▸ **PROBLEM**
Only those lines in the data below from the line containing "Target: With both" through the line containing "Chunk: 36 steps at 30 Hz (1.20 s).", both included, should be restated word for word.

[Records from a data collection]

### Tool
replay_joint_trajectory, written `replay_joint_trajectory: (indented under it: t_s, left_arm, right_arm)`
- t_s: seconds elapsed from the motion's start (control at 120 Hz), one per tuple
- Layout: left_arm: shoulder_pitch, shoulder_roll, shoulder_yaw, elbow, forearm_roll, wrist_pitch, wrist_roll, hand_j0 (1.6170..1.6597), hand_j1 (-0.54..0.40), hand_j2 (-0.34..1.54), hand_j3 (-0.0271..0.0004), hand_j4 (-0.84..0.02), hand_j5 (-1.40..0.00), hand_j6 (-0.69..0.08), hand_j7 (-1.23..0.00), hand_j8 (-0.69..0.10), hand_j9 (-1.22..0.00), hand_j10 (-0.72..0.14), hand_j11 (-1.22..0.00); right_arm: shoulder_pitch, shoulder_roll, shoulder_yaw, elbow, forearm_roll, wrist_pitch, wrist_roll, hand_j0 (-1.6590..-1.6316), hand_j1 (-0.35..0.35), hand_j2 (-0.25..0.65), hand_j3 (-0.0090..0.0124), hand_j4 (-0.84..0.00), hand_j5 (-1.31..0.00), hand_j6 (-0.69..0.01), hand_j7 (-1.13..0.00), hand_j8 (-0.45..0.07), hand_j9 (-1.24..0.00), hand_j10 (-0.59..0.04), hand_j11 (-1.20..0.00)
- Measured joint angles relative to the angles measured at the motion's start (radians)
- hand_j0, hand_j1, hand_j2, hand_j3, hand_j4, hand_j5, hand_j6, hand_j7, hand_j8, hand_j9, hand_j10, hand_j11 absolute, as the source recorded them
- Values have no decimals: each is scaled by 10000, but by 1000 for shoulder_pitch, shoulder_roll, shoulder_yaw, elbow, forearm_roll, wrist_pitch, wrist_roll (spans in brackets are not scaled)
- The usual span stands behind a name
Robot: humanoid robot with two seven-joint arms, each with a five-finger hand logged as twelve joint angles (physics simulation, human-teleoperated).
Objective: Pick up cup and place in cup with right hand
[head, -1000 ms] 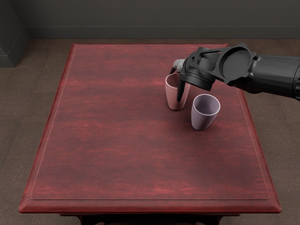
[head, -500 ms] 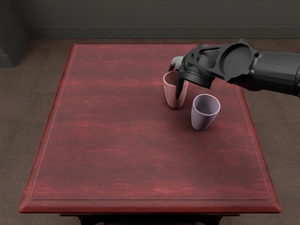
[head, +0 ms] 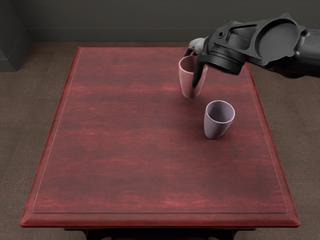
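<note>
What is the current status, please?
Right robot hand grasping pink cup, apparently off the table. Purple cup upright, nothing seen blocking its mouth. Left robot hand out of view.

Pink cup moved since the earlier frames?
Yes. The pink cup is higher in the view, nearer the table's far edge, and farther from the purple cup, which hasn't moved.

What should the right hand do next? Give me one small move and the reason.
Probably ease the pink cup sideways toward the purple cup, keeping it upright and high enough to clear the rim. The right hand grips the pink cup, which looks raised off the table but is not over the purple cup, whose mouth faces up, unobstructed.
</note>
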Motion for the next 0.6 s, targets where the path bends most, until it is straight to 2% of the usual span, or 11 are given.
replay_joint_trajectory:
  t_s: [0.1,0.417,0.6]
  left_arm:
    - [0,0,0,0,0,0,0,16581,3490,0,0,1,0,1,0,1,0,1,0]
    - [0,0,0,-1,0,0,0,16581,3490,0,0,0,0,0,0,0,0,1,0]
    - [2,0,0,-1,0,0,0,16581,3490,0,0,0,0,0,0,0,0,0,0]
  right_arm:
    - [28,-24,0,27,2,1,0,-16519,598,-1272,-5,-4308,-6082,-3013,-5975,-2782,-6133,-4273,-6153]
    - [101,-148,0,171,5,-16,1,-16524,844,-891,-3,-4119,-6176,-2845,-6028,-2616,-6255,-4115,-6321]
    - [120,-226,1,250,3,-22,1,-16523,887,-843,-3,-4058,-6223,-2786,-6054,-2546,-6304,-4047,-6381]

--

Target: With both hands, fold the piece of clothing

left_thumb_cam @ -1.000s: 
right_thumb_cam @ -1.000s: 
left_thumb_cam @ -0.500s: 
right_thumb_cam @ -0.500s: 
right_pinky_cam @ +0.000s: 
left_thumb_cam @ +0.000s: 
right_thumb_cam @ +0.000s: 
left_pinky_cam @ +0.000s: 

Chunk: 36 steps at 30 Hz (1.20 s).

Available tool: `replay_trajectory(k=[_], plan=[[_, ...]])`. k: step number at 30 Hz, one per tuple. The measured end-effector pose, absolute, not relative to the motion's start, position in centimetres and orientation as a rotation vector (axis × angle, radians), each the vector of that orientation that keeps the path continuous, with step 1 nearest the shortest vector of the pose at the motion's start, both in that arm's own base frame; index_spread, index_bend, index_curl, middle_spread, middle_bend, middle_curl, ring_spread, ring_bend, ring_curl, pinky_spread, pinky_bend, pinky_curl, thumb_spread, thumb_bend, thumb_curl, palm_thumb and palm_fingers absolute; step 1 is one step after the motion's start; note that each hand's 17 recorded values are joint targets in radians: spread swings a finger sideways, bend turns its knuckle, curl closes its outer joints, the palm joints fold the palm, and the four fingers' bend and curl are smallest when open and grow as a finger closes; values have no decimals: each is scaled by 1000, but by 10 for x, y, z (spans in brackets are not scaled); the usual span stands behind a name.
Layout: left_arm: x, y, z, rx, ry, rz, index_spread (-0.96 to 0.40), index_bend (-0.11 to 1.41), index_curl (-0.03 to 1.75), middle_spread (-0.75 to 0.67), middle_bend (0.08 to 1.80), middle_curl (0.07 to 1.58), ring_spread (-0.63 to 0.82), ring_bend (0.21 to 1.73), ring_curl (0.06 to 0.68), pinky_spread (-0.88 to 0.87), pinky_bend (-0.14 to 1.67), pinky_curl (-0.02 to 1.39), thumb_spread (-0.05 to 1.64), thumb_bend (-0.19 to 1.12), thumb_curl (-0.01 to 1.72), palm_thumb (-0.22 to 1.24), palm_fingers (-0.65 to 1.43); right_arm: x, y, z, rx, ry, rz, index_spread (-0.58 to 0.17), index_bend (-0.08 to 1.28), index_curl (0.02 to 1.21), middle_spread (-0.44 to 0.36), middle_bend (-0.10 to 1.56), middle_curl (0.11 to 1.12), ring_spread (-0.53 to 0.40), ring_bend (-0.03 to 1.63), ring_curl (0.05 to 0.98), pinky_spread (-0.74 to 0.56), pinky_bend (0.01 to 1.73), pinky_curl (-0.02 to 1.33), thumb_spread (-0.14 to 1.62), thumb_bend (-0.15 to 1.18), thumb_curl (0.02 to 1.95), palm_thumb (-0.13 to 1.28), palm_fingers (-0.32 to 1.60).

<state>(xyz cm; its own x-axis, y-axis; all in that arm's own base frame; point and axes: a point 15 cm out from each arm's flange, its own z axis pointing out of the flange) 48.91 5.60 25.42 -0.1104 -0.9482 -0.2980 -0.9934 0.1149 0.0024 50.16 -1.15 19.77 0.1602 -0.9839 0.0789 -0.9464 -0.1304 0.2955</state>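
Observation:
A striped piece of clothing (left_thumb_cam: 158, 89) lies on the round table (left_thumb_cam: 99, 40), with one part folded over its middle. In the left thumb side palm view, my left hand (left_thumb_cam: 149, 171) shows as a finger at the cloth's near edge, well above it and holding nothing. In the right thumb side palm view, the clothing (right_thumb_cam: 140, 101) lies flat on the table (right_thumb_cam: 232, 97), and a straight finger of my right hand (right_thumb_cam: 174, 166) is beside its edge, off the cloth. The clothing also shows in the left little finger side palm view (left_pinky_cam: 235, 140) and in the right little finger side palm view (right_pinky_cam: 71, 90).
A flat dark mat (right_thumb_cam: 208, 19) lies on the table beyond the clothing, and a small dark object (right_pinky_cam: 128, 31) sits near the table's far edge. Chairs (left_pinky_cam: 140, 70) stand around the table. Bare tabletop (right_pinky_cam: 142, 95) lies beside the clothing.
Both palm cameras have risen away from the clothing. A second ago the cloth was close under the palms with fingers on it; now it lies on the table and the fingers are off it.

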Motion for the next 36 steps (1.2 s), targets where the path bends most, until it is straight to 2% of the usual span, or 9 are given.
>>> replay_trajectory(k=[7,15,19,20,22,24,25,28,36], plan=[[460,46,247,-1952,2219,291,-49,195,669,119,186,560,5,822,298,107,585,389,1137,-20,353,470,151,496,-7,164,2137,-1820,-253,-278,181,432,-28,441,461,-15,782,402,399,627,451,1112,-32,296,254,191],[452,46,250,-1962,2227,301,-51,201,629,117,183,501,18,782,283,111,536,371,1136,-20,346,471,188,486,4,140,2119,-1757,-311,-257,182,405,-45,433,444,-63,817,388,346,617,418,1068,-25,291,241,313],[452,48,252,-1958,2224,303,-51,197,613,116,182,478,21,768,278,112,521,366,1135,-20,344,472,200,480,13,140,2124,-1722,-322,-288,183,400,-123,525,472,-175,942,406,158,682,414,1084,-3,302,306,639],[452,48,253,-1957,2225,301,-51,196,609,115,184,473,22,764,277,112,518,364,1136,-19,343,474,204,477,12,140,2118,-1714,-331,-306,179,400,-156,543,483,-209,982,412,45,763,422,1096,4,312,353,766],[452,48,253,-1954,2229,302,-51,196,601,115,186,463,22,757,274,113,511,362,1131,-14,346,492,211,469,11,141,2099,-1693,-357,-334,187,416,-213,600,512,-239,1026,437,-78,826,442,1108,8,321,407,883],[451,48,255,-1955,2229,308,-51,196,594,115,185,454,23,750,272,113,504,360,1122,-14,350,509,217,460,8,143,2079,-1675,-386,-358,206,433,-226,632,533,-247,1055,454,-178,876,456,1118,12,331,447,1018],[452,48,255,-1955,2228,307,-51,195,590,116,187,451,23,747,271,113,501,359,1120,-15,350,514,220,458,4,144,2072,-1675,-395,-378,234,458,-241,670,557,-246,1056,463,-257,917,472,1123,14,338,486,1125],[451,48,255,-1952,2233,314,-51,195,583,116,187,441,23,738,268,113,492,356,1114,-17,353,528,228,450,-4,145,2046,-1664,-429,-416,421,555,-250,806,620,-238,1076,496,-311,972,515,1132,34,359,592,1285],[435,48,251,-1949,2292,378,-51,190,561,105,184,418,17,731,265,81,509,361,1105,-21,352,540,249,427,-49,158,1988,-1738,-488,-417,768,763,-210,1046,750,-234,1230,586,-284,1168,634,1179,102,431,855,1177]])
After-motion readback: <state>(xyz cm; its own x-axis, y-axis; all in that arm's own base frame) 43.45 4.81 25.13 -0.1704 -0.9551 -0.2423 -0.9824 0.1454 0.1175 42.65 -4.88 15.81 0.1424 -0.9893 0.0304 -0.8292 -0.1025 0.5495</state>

▸ **TASK SOLUTION**
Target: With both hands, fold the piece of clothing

left_thumb_cam @ -1.000s: 
right_thumb_cam @ -1.000s: 
left_thumb_cam @ -0.500s: 
right_thumb_cam @ -0.500s: 
right_pinky_cam @ +0.000s: 
left_thumb_cam @ +0.000s: 
right_thumb_cam @ +0.000s: 
left_pinky_cam @ +0.000s: 

Chunk: 36 steps at 30 Hz (1.20 s).

The exercise requires nothing more.